Publicado: Dom Sep 24, 2017 12:47 am
por Domper
Relato de Max Freitag

Volvía de otra infructuosa caza de los destructores ingleses cuando me encontré en la base de Tefia lo que menos hubiera podido imaginar: una carta de la encantadora Inge. Al hablar de encantos no se piense en belleza —aunque mona era la chica y mucho— sino en los hechizos de una bruja, que cuadraban más con el carácter de la fémina. La nota me trajo recuerdos de cuando en la escuela de vuelo me esforzaba por demostrar que era el piloto más torpe del universo conocido. Entre otros logros no se me ocurrió mejor idea que juntarme con Inge, una rubia con un envoltorio que haría pecar a San Antonio, sin pensar en los motivos que pudiera tener una mujer de bandera para mirar dos veces al cadete más tonto que había pisado Neuburg. Resultaba que Inge era una vieja conocida de la escuela porque le gustaban los uniformes azules más que a un perro los picatostes. Había pasado por más manos que un billete falso y todos se la sacudían en cuanto podían. Bastaba un atisbo de su melena rubia para que los cadetes escapasen por puertas, ventanas y chimeneas. Si se encaprichó de mí fue por eliminación y me lo agradeció colaborando con los profesores para convertir mi paso por la escuela en un infierno. Yo vivía entre bronca y bronca que no se compensaban con los ocasionales achuchones. Muy pero que muy ocasionales. Tan agradable fue la experiencia que cuando me di cuenta de con quién me estaba jugando los cuartos me esforcé en ser aun más torpe de lo habitual —mucho no me costó— hasta que Inge me despidió con viento fresco, aprovechando la llegada de nuevos cadetes, pobres pipiolos no sabían en dónde se metían.

De mi relación con Inge obtuve dos conclusiones. Una, que antes de mirar dos veces a una rubia hay comprobar si en su cabecita anidan pajarillos o se esconden perros rabiosos. La otra la recordé al leer la carta.

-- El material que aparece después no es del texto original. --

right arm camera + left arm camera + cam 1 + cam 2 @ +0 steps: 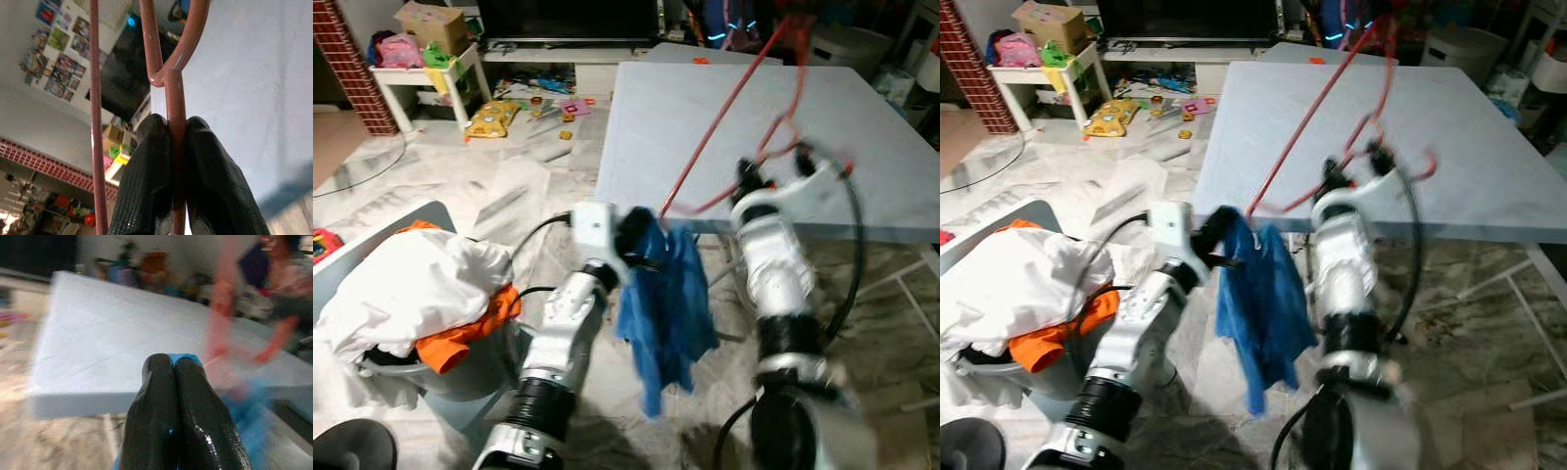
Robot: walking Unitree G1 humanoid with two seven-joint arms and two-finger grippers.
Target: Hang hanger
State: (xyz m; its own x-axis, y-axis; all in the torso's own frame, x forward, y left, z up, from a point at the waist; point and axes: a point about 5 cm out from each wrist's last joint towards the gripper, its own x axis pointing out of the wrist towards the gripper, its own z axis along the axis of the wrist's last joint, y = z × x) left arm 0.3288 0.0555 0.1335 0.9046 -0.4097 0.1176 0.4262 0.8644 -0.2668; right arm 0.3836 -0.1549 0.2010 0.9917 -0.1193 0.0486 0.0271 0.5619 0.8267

Leyendo las zalamerías de la nota —escrita en papel rosa y que aun albergaba una nota de perfume— hasta llegué a pensar que de la chica se podían decir muchas cosas menos que no fuese guapa. Pero recordando sus almohadillados delanteros me vino a la mente un permiso que pasé con la susodicha en Munich. Ella llevaba un escote que al aguantar demostraba ser una obra maestra de la ingeniería, y yo alternaba las inspecciones del plano de la ciudad con miradas de reojo a la rajita, arreglándomelas para esquivar todos y cada uno de los monumentos. Yo tomaba con las dos manos el mapa que me había agenciado y empezaba a darle vueltas, para al final señalar una calle y acabar cayendo al Isar o metido en callejones que espantarían a los vagabundos. Inge hizo gala de toda su paciencia, que duró algo así como dos o tres minutos, antes de empezar a gritarme para animarme a encontrar la dirección correcta. Escogí otra calle más o menos al azar pues mi atención estaba más pendiente de los estremecimientos de las dos colinas gemelas. Acabamos frente a un par de tugurios y un almacén que se caía a trozos, con unas lindas señoritas que apoyadas en las esquinas usaban su bolso y sus medias como distintivos de su antigua profesión, y que medían a Inge con la mirada clasificándola como camarada del oficio, no sin algo de razón. La chica solía necesitar poco para entrar en fase eruptiva y no fue de extrañar que explotase.

—¡Mira que eres tonto! ¿Quién me mandaba juntarme con un piloto que no distingue un mapa de una servilleta? ¡Pregunta a alguien, hombre de Dios, que no se te caerán los anillos ¿O es que para preguntar se necesita tener tetas? —dijo meneando sus parachoques, haciendo gala de una fina educación.

La carta hablaba de cómo me añoraba, de lo que me había querido y que suspiraba por volverme a ver, pero a esas alturas yo ya estaba vacunado y entendí que traducida al pedestre significaba que lo que de verdad le gustaba era mi cruz de caballero. Así que la carta se fue a la papelera con perfume y todo, y yo me quedé meditando en esa segunda lección aprendida en Múnich. Que venía a ser que a veces, en situaciones críticas, cuando parecen no quedar alternativas, queda una última opción desesperada: preguntar. Algo que en esta ocasión me venía de perlas, porque ya no sabía qué hacer.